§ WHAT YOU SHOULD DO:
Keep only those lines of the records that include the string "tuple".

☆ ☆ ☆

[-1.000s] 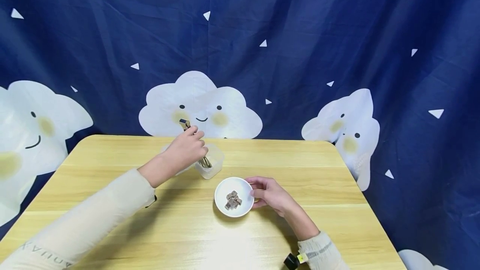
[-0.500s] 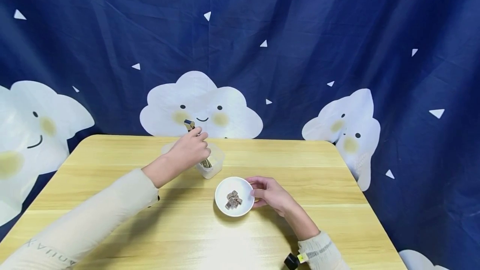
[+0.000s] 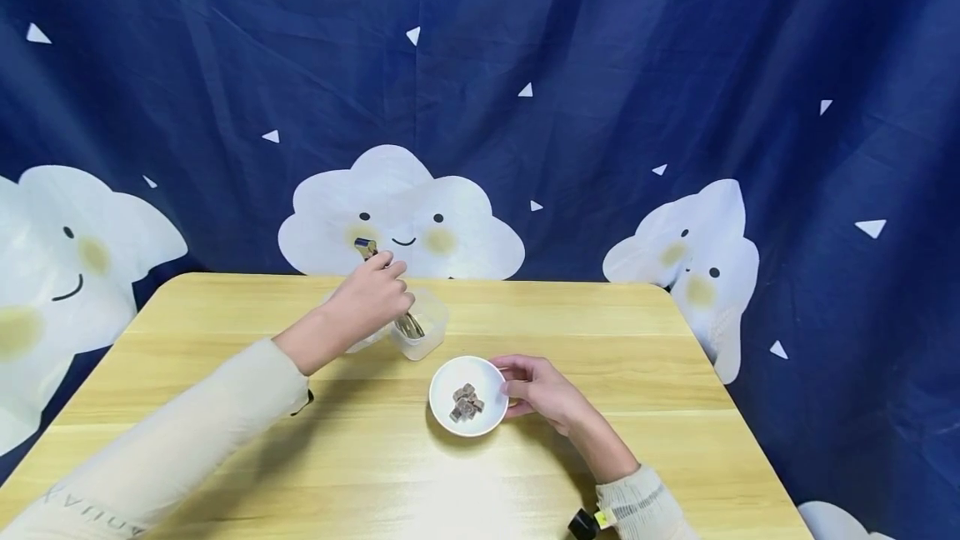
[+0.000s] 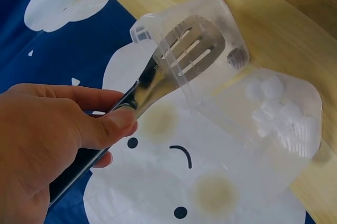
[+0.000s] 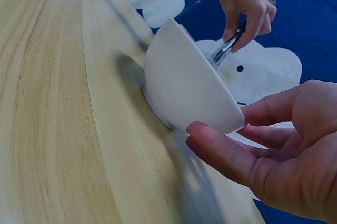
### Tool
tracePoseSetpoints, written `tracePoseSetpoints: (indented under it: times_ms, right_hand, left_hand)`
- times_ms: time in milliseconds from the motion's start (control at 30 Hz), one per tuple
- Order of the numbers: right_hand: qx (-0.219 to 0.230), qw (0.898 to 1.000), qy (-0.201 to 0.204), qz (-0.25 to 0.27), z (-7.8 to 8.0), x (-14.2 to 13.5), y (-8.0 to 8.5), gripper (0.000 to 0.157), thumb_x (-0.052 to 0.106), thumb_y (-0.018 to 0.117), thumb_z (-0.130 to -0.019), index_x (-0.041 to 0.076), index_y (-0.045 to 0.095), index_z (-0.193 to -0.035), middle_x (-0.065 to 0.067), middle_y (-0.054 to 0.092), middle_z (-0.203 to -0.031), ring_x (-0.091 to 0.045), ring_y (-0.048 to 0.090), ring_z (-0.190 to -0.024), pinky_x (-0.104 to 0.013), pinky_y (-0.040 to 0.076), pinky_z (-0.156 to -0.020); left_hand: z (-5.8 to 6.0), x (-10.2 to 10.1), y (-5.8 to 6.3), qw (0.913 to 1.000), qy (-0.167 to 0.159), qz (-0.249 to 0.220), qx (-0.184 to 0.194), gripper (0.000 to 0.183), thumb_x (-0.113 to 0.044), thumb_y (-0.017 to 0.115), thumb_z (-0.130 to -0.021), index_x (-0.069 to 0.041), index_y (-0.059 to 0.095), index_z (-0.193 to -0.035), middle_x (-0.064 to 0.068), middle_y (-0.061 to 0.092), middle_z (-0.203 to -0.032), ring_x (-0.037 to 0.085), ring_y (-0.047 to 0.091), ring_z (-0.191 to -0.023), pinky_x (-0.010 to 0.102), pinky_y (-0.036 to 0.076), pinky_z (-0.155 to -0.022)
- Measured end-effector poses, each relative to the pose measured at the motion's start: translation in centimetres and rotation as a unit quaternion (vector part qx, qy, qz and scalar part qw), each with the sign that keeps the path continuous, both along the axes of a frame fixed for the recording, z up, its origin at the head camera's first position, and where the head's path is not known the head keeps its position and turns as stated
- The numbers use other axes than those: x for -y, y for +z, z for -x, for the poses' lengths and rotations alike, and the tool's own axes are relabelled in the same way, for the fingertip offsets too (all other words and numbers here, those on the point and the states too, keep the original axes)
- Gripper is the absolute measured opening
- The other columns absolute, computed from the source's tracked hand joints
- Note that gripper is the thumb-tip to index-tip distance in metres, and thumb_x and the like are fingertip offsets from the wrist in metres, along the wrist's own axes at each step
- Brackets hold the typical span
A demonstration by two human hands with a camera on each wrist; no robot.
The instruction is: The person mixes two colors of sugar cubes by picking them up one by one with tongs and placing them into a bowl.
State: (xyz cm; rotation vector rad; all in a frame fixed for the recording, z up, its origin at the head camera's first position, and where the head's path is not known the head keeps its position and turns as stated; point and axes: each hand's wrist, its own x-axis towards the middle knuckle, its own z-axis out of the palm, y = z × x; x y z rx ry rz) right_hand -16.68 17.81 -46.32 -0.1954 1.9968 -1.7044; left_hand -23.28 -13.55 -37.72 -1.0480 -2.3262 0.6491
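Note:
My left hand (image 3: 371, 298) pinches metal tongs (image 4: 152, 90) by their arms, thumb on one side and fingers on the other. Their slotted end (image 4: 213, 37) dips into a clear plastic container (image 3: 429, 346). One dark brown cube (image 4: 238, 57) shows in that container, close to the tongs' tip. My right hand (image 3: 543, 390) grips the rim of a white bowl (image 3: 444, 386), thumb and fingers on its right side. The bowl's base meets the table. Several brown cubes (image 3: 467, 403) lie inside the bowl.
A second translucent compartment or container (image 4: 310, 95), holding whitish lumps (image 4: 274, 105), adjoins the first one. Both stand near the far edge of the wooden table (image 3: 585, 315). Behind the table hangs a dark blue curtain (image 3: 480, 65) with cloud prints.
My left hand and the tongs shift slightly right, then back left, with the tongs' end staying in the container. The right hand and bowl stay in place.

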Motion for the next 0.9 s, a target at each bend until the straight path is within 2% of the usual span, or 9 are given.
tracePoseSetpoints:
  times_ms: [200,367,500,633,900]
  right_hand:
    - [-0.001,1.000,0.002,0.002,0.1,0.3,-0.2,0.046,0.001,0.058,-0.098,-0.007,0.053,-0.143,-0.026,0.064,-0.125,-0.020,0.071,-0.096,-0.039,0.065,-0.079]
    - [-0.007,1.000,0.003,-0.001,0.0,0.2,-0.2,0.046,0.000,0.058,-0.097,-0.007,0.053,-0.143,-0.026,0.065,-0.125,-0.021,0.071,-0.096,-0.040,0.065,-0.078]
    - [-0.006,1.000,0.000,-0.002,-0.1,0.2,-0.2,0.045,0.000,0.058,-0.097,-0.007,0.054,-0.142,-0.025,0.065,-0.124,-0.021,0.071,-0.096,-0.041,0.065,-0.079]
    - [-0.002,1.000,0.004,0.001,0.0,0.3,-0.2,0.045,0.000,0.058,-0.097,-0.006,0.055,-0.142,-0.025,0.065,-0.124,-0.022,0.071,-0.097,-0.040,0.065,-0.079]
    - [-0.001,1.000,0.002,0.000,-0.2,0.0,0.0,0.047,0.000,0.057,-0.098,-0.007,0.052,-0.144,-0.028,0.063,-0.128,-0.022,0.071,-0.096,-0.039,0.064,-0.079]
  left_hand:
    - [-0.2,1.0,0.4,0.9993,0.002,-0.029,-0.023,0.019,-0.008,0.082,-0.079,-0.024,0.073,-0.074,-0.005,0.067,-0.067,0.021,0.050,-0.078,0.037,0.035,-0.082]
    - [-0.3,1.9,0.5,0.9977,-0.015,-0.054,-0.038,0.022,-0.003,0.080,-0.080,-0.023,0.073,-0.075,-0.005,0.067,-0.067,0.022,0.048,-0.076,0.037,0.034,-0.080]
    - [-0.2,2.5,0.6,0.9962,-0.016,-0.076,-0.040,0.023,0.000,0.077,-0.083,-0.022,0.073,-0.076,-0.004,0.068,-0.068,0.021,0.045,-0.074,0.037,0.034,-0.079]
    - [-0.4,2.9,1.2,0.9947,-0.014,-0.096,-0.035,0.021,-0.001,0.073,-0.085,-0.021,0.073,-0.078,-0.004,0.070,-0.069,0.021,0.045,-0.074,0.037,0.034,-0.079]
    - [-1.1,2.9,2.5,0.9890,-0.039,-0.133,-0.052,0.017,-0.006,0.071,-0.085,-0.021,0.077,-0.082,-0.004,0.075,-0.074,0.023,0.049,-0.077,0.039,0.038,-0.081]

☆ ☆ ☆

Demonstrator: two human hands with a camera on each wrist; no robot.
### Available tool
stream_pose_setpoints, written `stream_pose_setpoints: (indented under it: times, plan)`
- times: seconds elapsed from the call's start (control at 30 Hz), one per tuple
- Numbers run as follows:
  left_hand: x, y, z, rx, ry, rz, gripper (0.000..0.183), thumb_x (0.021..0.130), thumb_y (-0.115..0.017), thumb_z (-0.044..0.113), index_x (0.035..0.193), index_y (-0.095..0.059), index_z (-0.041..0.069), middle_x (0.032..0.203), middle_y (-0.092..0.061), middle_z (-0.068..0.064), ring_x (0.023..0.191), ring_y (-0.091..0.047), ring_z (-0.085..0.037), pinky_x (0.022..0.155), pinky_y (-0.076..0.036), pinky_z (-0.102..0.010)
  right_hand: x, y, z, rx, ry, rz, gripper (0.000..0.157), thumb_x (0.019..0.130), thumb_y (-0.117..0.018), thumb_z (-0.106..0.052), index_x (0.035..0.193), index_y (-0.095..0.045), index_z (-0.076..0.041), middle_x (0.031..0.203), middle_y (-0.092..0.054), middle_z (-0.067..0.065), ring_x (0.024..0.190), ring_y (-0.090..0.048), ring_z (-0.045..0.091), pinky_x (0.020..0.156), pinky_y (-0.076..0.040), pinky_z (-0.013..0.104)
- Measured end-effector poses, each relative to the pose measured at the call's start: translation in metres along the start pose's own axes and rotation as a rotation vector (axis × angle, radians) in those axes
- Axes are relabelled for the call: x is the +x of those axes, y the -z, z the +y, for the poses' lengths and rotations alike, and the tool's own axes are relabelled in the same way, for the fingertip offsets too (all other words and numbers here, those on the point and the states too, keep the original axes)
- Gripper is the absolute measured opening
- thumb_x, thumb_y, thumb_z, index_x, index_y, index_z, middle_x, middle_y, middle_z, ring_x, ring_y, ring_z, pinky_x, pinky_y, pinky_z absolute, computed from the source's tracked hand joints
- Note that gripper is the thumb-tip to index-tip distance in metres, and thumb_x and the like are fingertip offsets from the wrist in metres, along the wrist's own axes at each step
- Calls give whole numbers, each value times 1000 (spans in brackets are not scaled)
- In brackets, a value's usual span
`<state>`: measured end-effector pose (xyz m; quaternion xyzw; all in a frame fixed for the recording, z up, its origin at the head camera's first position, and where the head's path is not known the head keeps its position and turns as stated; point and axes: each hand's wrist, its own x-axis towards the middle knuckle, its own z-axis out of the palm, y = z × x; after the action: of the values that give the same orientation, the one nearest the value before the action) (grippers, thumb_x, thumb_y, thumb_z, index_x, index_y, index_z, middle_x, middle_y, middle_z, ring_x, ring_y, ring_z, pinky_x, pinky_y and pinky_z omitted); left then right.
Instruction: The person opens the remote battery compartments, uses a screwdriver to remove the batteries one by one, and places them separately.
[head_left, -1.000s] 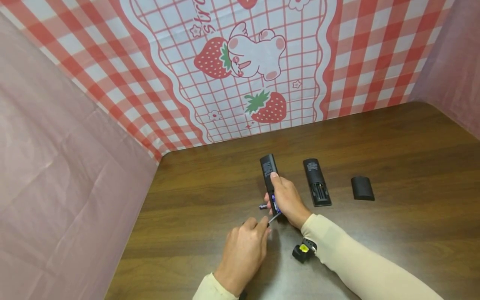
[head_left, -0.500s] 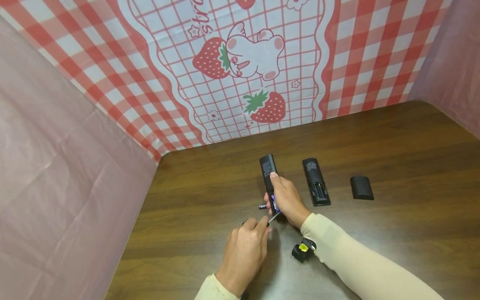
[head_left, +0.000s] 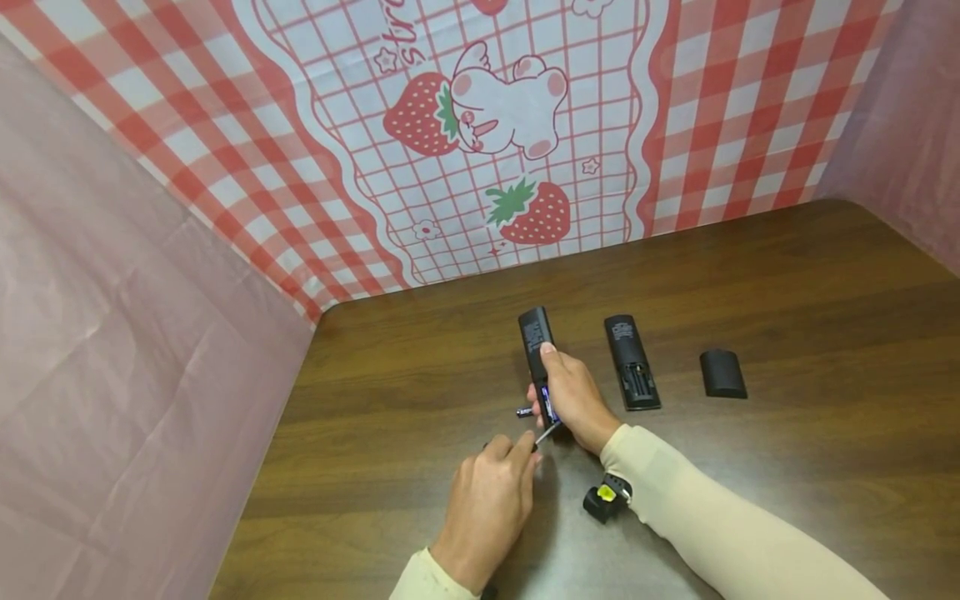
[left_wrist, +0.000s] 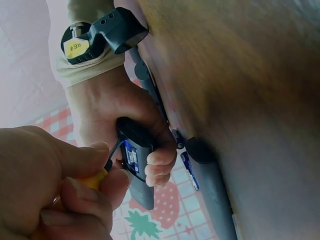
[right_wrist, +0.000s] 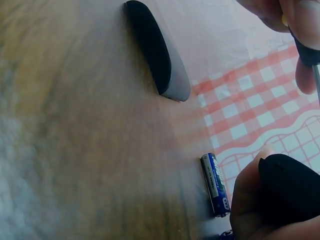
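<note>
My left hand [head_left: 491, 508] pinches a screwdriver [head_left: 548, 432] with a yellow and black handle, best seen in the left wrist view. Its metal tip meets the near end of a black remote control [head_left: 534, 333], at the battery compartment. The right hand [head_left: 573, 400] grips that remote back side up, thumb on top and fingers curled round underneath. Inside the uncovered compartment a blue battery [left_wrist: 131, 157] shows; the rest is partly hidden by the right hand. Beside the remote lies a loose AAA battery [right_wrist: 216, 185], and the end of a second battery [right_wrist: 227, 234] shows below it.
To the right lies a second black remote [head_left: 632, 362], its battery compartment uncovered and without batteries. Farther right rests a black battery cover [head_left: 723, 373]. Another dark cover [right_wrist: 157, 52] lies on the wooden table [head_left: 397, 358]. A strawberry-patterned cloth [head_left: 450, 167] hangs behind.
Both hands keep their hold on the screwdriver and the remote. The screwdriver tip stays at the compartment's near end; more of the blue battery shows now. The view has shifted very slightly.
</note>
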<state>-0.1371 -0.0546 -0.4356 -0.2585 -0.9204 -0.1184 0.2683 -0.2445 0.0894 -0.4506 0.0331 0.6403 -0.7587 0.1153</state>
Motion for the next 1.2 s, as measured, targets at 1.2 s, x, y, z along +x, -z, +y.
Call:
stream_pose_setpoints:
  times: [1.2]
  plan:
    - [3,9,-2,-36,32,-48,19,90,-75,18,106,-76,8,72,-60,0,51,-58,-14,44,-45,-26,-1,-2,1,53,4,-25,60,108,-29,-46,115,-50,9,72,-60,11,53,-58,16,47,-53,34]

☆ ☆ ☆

§ RESPONSE:
- times_ms: time in milliseconds from the motion's start (control at 30 Hz), one per tuple
- times: seconds elapsed from the call's start (control at 30 Hz), one per tuple

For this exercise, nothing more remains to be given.